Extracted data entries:
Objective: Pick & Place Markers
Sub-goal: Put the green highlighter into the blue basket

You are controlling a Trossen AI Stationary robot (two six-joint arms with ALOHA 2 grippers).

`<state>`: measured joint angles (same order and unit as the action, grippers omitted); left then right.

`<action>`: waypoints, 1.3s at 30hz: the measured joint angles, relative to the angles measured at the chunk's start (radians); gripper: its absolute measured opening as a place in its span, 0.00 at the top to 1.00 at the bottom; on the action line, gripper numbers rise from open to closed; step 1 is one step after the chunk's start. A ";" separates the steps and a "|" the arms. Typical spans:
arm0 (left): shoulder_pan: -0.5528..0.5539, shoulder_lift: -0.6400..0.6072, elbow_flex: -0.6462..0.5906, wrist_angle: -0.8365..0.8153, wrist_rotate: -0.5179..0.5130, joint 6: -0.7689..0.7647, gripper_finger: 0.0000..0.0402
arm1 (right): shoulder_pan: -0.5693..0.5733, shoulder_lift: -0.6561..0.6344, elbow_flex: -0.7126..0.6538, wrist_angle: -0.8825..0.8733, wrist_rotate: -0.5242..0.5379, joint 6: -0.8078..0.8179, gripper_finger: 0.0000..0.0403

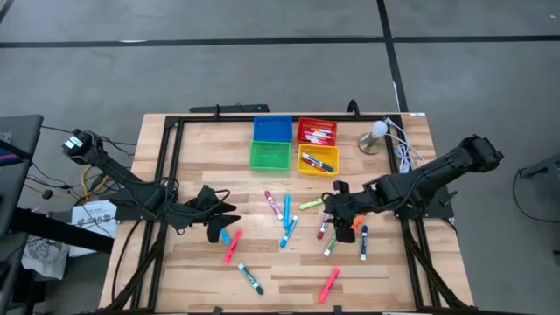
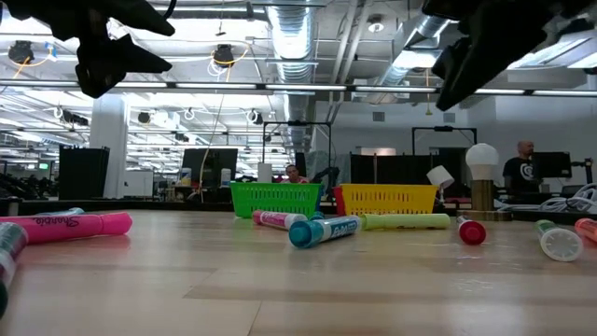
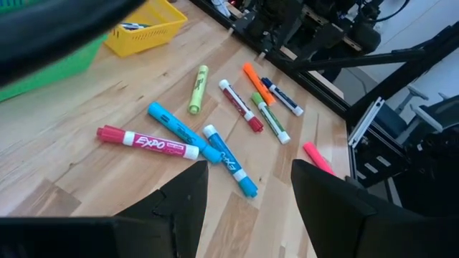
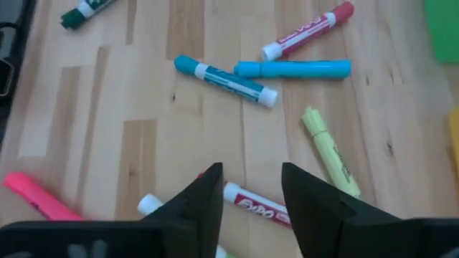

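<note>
Nearest in the low view, lower left: pink marker [image 2: 70, 225] lying flat, long axis across the frame. Behind it, centre: blue marker [image 2: 323, 230], axis slanted, cap end toward the camera.

Progress, judging by layout: partway. Red bin [image 1: 316, 131] and yellow bin [image 1: 318, 159], upper centre of the high view, each hold a few markers; blue bin [image 1: 272, 129] and green bin [image 1: 269, 155] look empty. About a dozen markers are still loose on the table [image 1: 192, 271], centre to lower right.

Left gripper [image 1: 220, 219], left of centre in the high view, is open with nothing between the fingers, just beside a blue and a pink marker.

Right gripper [image 4: 249, 188] is open and empty, directly over a red Expo marker [image 4: 255, 203] whose long axis runs roughly across the gap, slightly tilted. Looks like the next pick.

Yellow highlighter [image 4: 330, 152] lies just beside it, diagonal, tip toward upper left.
</note>
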<state>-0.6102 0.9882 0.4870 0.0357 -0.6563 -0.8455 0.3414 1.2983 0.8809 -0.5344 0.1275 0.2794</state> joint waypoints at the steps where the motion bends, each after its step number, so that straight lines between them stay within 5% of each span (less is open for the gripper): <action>1: 0.000 0.000 0.000 0.001 0.000 0.000 0.50 | -0.006 0.010 0.008 -0.011 0.000 -0.007 0.64; 13: 0.000 0.000 0.000 0.009 -0.001 0.028 0.50 | -0.054 0.094 0.087 -0.065 0.000 -0.058 0.50; 28: 0.000 0.000 -0.002 0.010 -0.001 0.038 0.50 | -0.081 0.105 0.091 -0.084 0.002 -0.088 0.51; 39: 0.000 0.000 -0.002 0.030 -0.024 0.030 0.50 | -0.162 0.243 0.090 -0.127 -0.007 -0.168 0.49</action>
<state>-0.6098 0.9882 0.4850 0.0652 -0.6800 -0.8153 0.1797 1.5414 0.9710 -0.6610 0.1207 0.1109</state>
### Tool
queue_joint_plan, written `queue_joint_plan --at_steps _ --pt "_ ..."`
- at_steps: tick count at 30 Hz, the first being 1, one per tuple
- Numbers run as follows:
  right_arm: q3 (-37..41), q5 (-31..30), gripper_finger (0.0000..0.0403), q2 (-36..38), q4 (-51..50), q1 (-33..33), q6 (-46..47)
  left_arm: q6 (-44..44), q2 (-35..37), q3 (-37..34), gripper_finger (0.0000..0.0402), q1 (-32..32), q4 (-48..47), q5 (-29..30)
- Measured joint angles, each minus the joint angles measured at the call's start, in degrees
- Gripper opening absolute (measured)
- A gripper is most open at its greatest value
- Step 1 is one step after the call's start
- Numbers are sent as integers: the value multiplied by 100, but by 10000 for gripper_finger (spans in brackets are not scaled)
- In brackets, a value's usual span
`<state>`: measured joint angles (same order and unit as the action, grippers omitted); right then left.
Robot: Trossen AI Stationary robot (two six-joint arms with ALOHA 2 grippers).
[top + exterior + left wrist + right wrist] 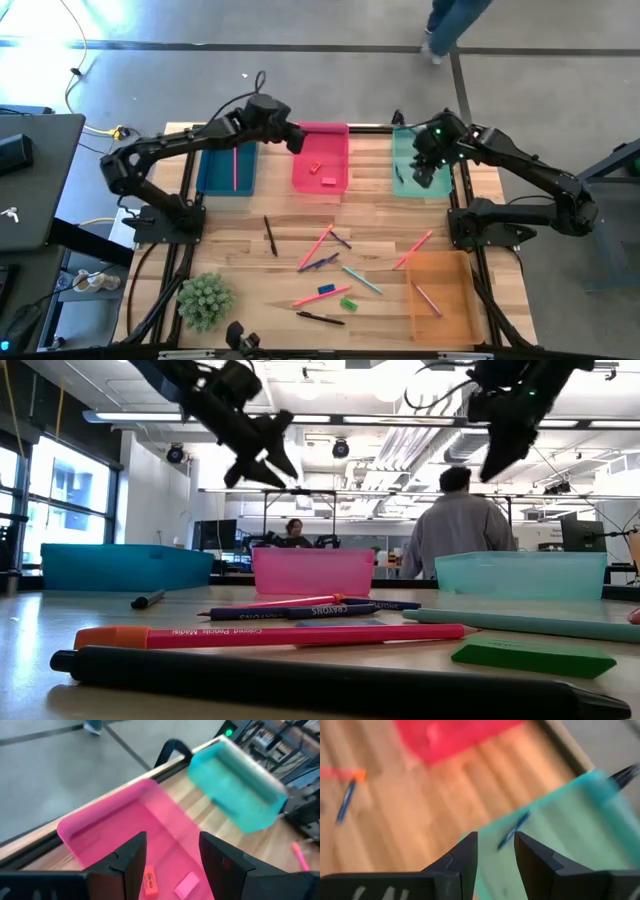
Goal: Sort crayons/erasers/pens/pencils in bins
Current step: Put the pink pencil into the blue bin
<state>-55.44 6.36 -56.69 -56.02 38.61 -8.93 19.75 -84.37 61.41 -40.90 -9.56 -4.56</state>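
Hovering over the pink bin [322, 172], the left gripper [171, 855] is seen with jaws wide and empty. Two erasers [168, 882] are already inside. Lifting straight up is best, so nothing is bumped.

we see four see-through bins: a dark blue bin [226, 170], a pink bin [321, 158], a teal bin [421, 165] and an orange bin [442, 296]. inside the pink one lie an orange eraser [149, 881] and a pink eraser [185, 885]. on the pale striped wood table [240, 270] we find a blue eraser [326, 290], a green eraser [348, 303], a black pen [270, 236] and a pink stick [314, 248]. a spiky green plant [205, 300] sits at one corner, and both arms are black
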Motion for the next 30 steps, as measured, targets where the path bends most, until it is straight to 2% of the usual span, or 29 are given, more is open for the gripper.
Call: queue_joint_plan --at_steps 6,9,14,19,30 --pt "0 128 119 0 -1360 -2 -1264 2 358 0 168 76 -255 66" --pt "0 130 119 0 -1680 -4 -1693 3 375 0 168 91 -372 116" --pt "0 287 119 -4 -1682 -86 -1708 13 366 0 168 96 -721 179" --pt "35 332 119 -3 -1687 -604 -1681 0 360 0 168 96 -985 282" --pt "1309 323 119 7 -1391 -2055 -1164 -149 360 0 168 96 -1062 378"
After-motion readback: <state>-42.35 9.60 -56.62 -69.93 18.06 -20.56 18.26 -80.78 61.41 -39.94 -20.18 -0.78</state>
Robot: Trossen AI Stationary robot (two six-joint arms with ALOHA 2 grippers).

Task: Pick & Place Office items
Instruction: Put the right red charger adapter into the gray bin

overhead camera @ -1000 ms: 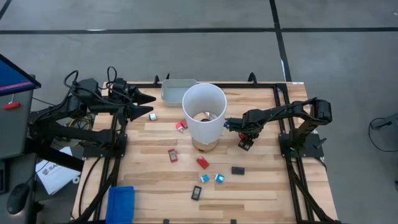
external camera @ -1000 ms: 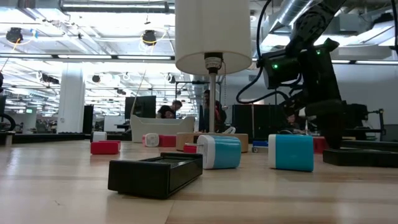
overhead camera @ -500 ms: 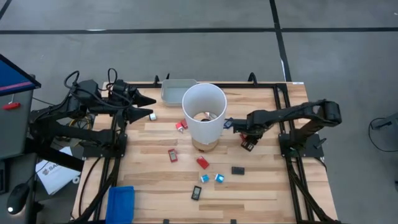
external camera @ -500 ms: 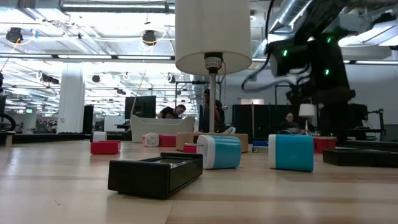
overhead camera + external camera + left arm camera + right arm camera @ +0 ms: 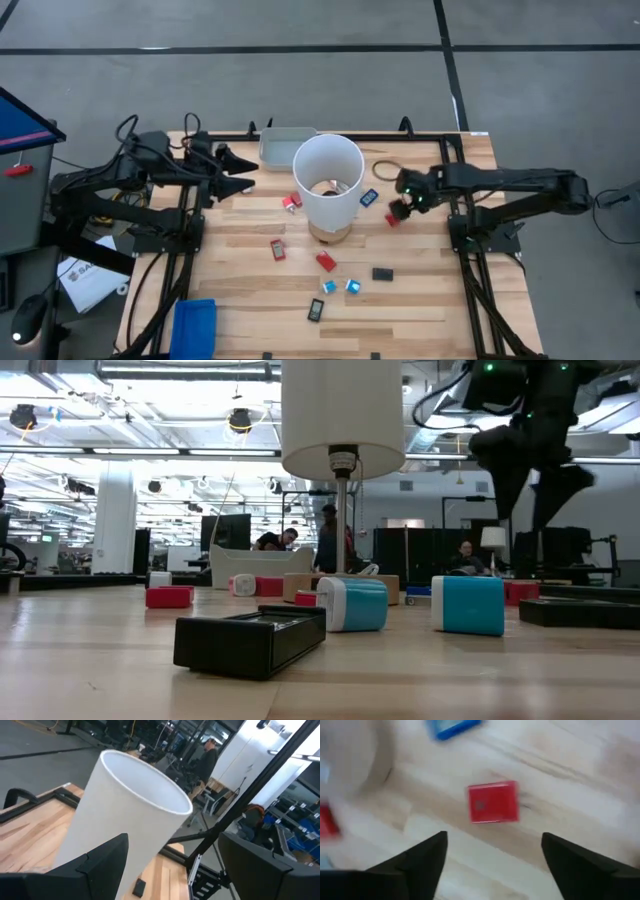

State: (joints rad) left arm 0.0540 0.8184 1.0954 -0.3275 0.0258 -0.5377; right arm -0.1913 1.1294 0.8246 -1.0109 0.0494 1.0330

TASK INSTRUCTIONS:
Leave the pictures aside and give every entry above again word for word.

SOLVED PROBLEM:
Objective: Pick & Place Markers
Sub-goal: Put the green highlighter into the blue basket

You are controlling a Trossen AI Stationary robot (two six-joint arms with ALOHA 2 grippers).

`<state>`: measured joint angles (same order and unit as the action, grippers omitted); left then right.

`<action>`: waypoints, 1.3s at 30hz: the measured joint angles, relative to the angles measured at the chunk's start (radians); gripper: its absolute measured opening as a place in its span, 0.00 at the top to 1.00 at the bottom; on the action line, gripper numbers rise from open to closed; step 1 is one step after the chunk's start. A ";" separates the steps and a "|" the arms. Typical spans:
arm0 (left): shoulder_pan: -0.5528..0.5539, shoulder_lift: -0.6400..0.6072, elbow_flex: -0.6462..0.5906, wrist_angle: -0.8365..0.8153, wrist_rotate: -0.5179..0.5130, joint 6: -0.7689..0.7647, gripper_finger: 0.0000..0.0402
arm1 (right): shoulder_pan: -0.5693..0.5733, shoulder_lift: -0.6561..0.6344, elbow_flex: -0.7126..0.6538, wrist_angle: -0.8825..0.8733, wrist_rotate: -0.5242..0.5379, joint 6: -0.8078..0.8179, gripper_finger: 0.0000..0.0403


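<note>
Nearest in the low view, lower left: pink marker [image 2: 70, 225] lying flat, long axis across the frame. Behind it, centre: blue marker [image 2: 323, 230], axis slanted, cap end toward the camera.

Progress, judging by layout: partway. Red bin [image 1: 316, 131] and yellow bin [image 1: 318, 159], upper centre of the high view, each hold a few markers; blue bin [image 1: 272, 129] and green bin [image 1: 269, 155] look empty. About a dozen markers are still loose on the table [image 1: 192, 271], centre to lower right.

Left gripper [image 1: 220, 219], left of centre in the high view, is open with nothing between the fingers, just beside a blue and a pink marker.

Right gripper [image 4: 249, 188] is open and empty, directly over a red Expo marker [image 4: 255, 203] whose long axis runs roughly across the gap, slightly tilted. Looks like the next pick.

Yellow highlighter [image 4: 330, 152] lies just beside it, diagonal, tip toward upper left.
</note>
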<state>-0.6102 0.9882 0.4870 0.0357 -0.6563 -0.8455 0.3414 1.2983 0.8809 -0.5344 0.1275 0.2794</state> joint waypoints at the steps where the motion bends, each after its step number, so that straight lines between them stay within 5% of each span (less is open for the gripper): <action>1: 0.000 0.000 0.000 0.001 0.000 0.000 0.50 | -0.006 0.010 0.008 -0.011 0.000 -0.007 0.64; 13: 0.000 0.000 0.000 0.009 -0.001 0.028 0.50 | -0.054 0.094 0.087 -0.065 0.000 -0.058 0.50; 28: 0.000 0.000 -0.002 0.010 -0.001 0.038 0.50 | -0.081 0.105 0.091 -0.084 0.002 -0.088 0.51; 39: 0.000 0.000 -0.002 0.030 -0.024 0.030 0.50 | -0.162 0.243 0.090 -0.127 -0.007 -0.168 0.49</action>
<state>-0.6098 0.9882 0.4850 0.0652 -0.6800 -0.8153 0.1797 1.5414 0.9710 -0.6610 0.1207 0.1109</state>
### Tool
queue_joint_plan, written `queue_joint_plan --at_steps _ --pt "_ ..."`
- at_steps: tick count at 30 Hz, the first being 1, one per tuple
- Numbers run as follows:
  right_arm: q3 (-37..41), q5 (-31..30), gripper_finger (0.0000..0.0403), q2 (-36..38), q4 (-51..50), q1 (-33..33), q6 (-46..47)
  left_arm: q6 (-44..44), q2 (-35..37), q3 (-37..34), gripper_finger (0.0000..0.0402), q1 (-32..32), q4 (-48..47), q5 (-29..30)
- Measured joint angles, each minus the joint angles measured at the call's start, in degrees
- Gripper opening absolute (measured)
- A gripper is most open at its greatest value
- Step 1 is one step after the call's start
- Numbers are sent as integers: the value multiplied by 100, but by 10000 for gripper_finger (spans in brackets are not scaled)
- In brackets, a value's usual span
`<state>`: measured joint angles (same order and unit as the action, grippers omitted); right then left.
Robot: Trossen AI Stationary robot (two six-joint arms with ALOHA 2 grippers).
[top + exterior + left wrist + right wrist] 
Goal: Sort crayons/erasers/pens/pencils in bins
Current step: Put the pink pencil into the blue bin
<state>-55.44 6.36 -56.69 -56.02 38.61 -8.93 19.75 -84.37 61.41 -40.90 -9.56 -4.56</state>
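Hovering over the pink bin [322, 172], the left gripper [171, 855] is seen with jaws wide and empty. Two erasers [168, 882] are already inside. Lifting straight up is best, so nothing is bumped.

we see four see-through bins: a dark blue bin [226, 170], a pink bin [321, 158], a teal bin [421, 165] and an orange bin [442, 296]. inside the pink one lie an orange eraser [149, 881] and a pink eraser [185, 885]. on the pale striped wood table [240, 270] we find a blue eraser [326, 290], a green eraser [348, 303], a black pen [270, 236] and a pink stick [314, 248]. a spiky green plant [205, 300] sits at one corner, and both arms are black
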Motion for the next 30 steps, as measured, targets where the path bends most, until it is straight to 2% of the usual span, or 29 are given, more is open for the gripper.
Call: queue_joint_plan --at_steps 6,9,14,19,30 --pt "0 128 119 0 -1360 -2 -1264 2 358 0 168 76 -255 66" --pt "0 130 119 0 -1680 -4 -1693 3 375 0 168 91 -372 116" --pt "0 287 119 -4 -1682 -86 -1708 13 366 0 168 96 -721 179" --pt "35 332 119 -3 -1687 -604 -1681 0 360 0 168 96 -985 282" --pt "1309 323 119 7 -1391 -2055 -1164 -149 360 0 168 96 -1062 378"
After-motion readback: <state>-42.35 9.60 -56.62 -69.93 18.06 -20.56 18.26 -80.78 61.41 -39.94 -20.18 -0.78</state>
Robot: Trossen AI Stationary robot (two six-joint arms with ALOHA 2 grippers).

Task: Pick & Place Office items
Instruction: Put the right red charger adapter into the gray bin

overhead camera @ -1000 ms: 
external camera @ -1000 ms: 
overhead camera @ -500 ms: 
external camera @ -500 ms: 
overhead camera + external camera + left arm camera + right arm camera @ +0 ms: 

State: (joints rad) left arm 0.0540 0.8184 1.0954 -0.3275 0.0258 -0.5377; right arm -0.1913 1.1294 0.8246 -1.0109 0.0494 1.0330

This concludes the response.